> [WHAT IS BEING ASKED]: Write each line below back out exactly, omitting its pictures.

> [INFORMATION PROVIDED]:
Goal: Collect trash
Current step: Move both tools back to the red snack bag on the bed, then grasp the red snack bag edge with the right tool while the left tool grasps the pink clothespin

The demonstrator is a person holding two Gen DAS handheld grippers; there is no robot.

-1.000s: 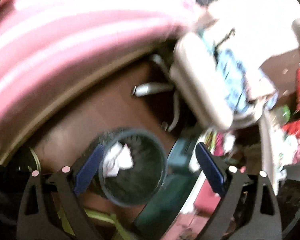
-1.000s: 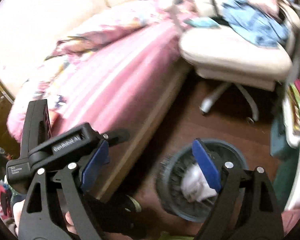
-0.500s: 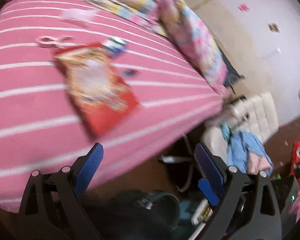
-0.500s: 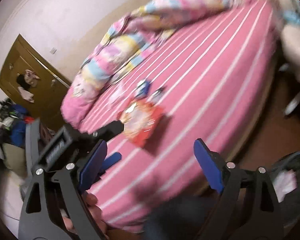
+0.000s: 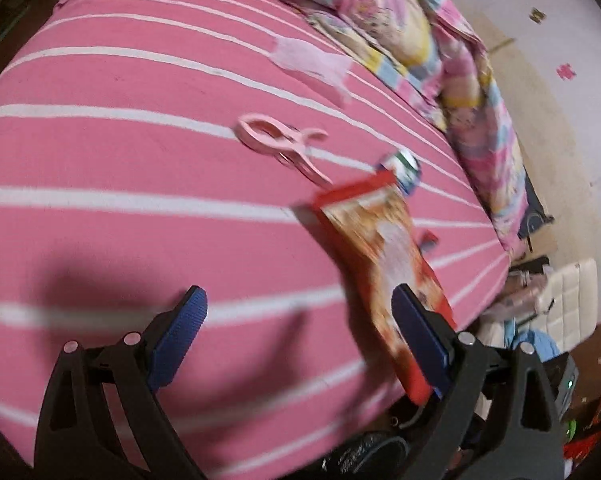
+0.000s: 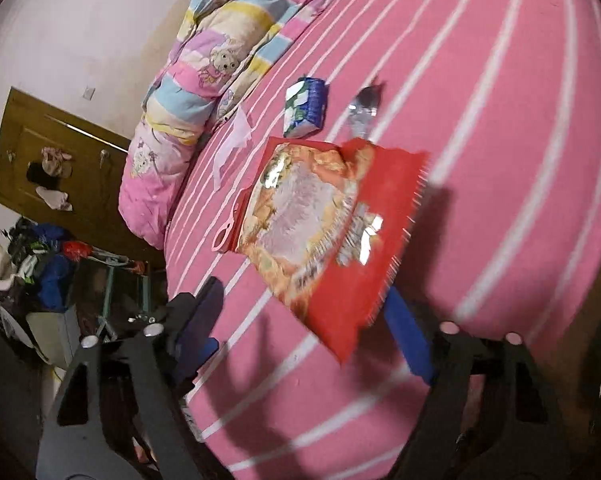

> [YOUR RESPONSE]:
Goal: Collect trash
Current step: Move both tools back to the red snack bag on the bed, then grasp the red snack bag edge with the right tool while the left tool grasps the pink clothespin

The demonstrator is a person holding two Gen DAS handheld grippers; there is no robot.

-1.000s: 
-1.000s: 
-0.500s: 
-0.500s: 
+0.000s: 
+0.000s: 

What the exercise asked for is complete.